*Exercise requirements*
Each entry is to be transcribed exactly, with nothing added or dropped.

Segment Open

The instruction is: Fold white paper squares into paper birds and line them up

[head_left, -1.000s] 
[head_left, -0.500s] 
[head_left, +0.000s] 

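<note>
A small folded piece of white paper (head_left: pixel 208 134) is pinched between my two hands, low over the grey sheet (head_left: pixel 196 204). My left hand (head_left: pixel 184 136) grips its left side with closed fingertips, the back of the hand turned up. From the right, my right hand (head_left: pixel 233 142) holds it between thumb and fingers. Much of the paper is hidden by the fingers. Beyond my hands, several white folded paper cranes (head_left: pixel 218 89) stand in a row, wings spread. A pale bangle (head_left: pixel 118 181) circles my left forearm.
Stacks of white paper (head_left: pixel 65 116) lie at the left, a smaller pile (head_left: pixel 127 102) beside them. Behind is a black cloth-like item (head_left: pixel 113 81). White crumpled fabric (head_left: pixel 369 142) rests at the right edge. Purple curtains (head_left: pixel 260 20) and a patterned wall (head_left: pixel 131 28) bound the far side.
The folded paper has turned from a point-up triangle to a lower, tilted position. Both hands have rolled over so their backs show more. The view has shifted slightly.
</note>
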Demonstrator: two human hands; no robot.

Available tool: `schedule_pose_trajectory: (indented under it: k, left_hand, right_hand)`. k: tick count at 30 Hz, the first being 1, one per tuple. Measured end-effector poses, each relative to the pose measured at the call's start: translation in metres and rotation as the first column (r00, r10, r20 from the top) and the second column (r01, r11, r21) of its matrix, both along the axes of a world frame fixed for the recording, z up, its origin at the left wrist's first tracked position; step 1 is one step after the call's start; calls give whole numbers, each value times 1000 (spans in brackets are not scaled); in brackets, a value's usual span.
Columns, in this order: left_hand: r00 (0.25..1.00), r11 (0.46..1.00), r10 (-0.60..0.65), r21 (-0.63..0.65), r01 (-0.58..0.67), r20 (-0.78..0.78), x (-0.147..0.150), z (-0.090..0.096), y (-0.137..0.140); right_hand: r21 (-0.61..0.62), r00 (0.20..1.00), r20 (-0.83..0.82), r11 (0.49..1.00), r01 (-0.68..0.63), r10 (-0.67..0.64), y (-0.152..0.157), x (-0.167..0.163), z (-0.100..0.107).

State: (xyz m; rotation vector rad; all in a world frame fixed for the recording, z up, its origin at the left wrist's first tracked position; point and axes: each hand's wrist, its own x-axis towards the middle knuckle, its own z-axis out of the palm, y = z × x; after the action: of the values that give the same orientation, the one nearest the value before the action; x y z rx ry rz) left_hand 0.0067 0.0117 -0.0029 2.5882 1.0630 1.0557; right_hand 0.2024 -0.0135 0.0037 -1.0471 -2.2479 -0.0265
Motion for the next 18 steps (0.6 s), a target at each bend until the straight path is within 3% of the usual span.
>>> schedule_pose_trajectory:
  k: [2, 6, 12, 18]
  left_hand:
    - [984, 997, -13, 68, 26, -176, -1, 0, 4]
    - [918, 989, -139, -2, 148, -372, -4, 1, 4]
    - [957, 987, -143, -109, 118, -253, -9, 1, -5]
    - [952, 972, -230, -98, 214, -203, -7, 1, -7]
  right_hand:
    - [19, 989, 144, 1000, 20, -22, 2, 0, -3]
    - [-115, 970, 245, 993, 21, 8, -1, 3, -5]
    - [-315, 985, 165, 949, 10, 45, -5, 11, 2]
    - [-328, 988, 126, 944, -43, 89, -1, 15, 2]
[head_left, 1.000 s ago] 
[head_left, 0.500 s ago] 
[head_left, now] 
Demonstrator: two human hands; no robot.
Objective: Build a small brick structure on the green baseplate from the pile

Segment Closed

*Result*
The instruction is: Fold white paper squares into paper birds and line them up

[head_left, -1.000s] 
[head_left, -0.500s] 
[head_left, +0.000s] 

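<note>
A small folded piece of white paper (head_left: pixel 208 134) is pinched between my two hands, low over the grey sheet (head_left: pixel 196 204). My left hand (head_left: pixel 184 136) grips its left side with closed fingertips, the back of the hand turned up. From the right, my right hand (head_left: pixel 233 142) holds it between thumb and fingers. Much of the paper is hidden by the fingers. Beyond my hands, several white folded paper cranes (head_left: pixel 218 89) stand in a row, wings spread. A pale bangle (head_left: pixel 118 181) circles my left forearm.
Stacks of white paper (head_left: pixel 65 116) lie at the left, a smaller pile (head_left: pixel 127 102) beside them. Behind is a black cloth-like item (head_left: pixel 113 81). White crumpled fabric (head_left: pixel 369 142) rests at the right edge. Purple curtains (head_left: pixel 260 20) and a patterned wall (head_left: pixel 131 28) bound the far side.
The folded paper has turned from a point-up triangle to a lower, tilted position. Both hands have rolled over so their backs show more. The view has shifted slightly.
</note>
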Demonstrator: two human hands; no robot.

Available tool: `schedule_pose_trajectory: (indented under it: k, left_hand, right_hand)`. k: tick count at 30 Hz, the first being 1, one per tuple. Measured end-effector poses, each relative to the pose measured at the call's start: translation in metres and rotation as the first column (r00, r10, r20 from the top) and the second column (r01, r11, r21) of its matrix, both along the axes of a world frame fixed for the recording, z up, its origin at the left wrist's first tracked position; step 1 is one step after the call's start; calls give whole numbers, each value times 1000 (spans in brackets are not scaled); in brackets, a value's usual span.
Columns, in this order: left_hand: r00 (0.25..1.00), r11 (0.46..1.00), r10 (-0.60..0.65), r21 (-0.63..0.65), r01 (-0.58..0.67), r20 (-0.78..0.78), x (-0.147..0.150), z (-0.090..0.096), y (-0.137..0.140); right_hand: r21 (-0.61..0.62), r00 (0.20..1.00), r20 (-0.83..0.82), r11 (0.49..1.00), r01 (-0.68..0.63), r10 (-0.67..0.64), y (-0.152..0.157), x (-0.167..0.163), z (-0.100..0.107).

State: (xyz m; rotation vector rad; all in a world frame fixed for the recording, z up, its origin at the left wrist's first tracked position; point and axes: each hand's wrist, its own x-axis towards the middle knuckle, its own z-axis out of the palm, y = z × x; after the action: of the values that give the same orientation, the one nearest the value before the action; x y z rx ry rz) left_hand 0.0067 0.0117 -0.0029 2.5882 1.0630 1.0557; right_hand 0.2024 -0.0135 0.0037 -1.0471 -2.2479 -0.0265
Motion for the next 18 steps (0.6 s), a target at each bend until the straight path is within 3% of the usual span.
>>> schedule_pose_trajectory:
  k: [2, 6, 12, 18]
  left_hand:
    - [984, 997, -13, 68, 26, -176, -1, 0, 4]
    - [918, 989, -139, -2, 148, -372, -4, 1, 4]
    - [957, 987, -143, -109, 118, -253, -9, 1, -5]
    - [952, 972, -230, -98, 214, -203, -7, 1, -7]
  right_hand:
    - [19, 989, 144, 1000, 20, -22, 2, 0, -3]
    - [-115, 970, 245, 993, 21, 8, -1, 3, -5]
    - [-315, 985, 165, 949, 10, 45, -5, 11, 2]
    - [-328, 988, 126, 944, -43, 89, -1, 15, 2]
[head_left, 1.000 s ago] 
[head_left, 0.500 s ago] 
[head_left, now] 
Demonstrator: two human hands; no robot.
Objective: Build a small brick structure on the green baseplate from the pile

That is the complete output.